O trabalho é o ponto de partida de uma parceria do G1 com
o Núcleo de Estudos da Violência (NEV) da USP e com o Fórum Brasileiro
de Segurança Pública. O projeto tem um nome: Monitor da Violência.
PÁGINA ESPECIAL: quem são as vítimas
AS CAUSAS DA EPIDEMIA DE MORTES: o que diz pesquisador do NEV
O QUE PODE SER FEITO PARA ENFRENTAR A EPIDEMIA DE MORTES: diretores do FBSP analisam
Nesta primeira etapa, 230 jornalistas do G1 espalhados
pelo país apuraram e escreveram as histórias dos 1.195 mortos em 546
cidades – quase 10% do total de municípios brasileiros. São todos os
casos de morte de que se tem notícia registrados no período de 21 a 27
de agosto.
Trata-se de uma pequena amostra – se comparada à marca de quase 60 mil
homicídios anuais –, mas que perfaz um retrato da violência no Brasil.
Alguns recortes se destacam no levantamento feito.

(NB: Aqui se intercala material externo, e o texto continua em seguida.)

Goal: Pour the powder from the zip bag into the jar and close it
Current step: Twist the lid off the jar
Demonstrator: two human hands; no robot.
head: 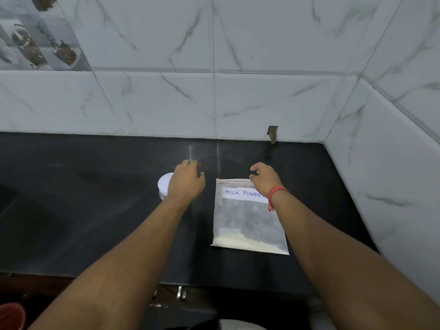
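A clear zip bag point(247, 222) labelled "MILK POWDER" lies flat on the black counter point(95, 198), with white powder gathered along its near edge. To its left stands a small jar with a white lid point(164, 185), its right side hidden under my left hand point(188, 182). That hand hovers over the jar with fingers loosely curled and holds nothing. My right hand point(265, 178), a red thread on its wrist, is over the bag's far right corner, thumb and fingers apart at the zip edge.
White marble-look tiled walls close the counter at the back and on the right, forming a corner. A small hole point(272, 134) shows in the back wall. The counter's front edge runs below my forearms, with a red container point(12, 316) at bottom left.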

São eles:
- Do total de vítimas, 89% são homens
- Os jovens – especialmente os de 18 a 25 anos – são a faixa etária mais vulnerável à violência (33% do total)
- Negros correspondem a 2/3 das vítimas em que a etnia é informada
- A maior parte dos crimes ocorre à noite (35%)
- O fim de semana concentra um grande percentual dos casos (36%)
- 81% morrem vítimas de arma de fogo (quando a arma é informada)
- Em 15% dos casos, o autor do crime conhece a vítima
- São 89 suicídios no período
Mas mais importante que os números em si são as histórias dessas
vítimas: saber quem são, por que entraram para o rol de mortos e o que
representam em meio a essa epidemia de violência que vive o país.
Vidas que custam menos de R$ 100
Manoel Pereira da Silva teve a vida interrompida aos 63 anos após
receber uma facada no pescoço em João Pessoa. O motivo: uma dívida de R$
20.
Dependente químico, ele foi abordado pelo agressor, que cobrou o
dinheiro, em uma região conhecida como Cracolândia. Uma mulher ainda
tentou intervir. Acabou ferida e não conseguiu evitar a morte do idoso.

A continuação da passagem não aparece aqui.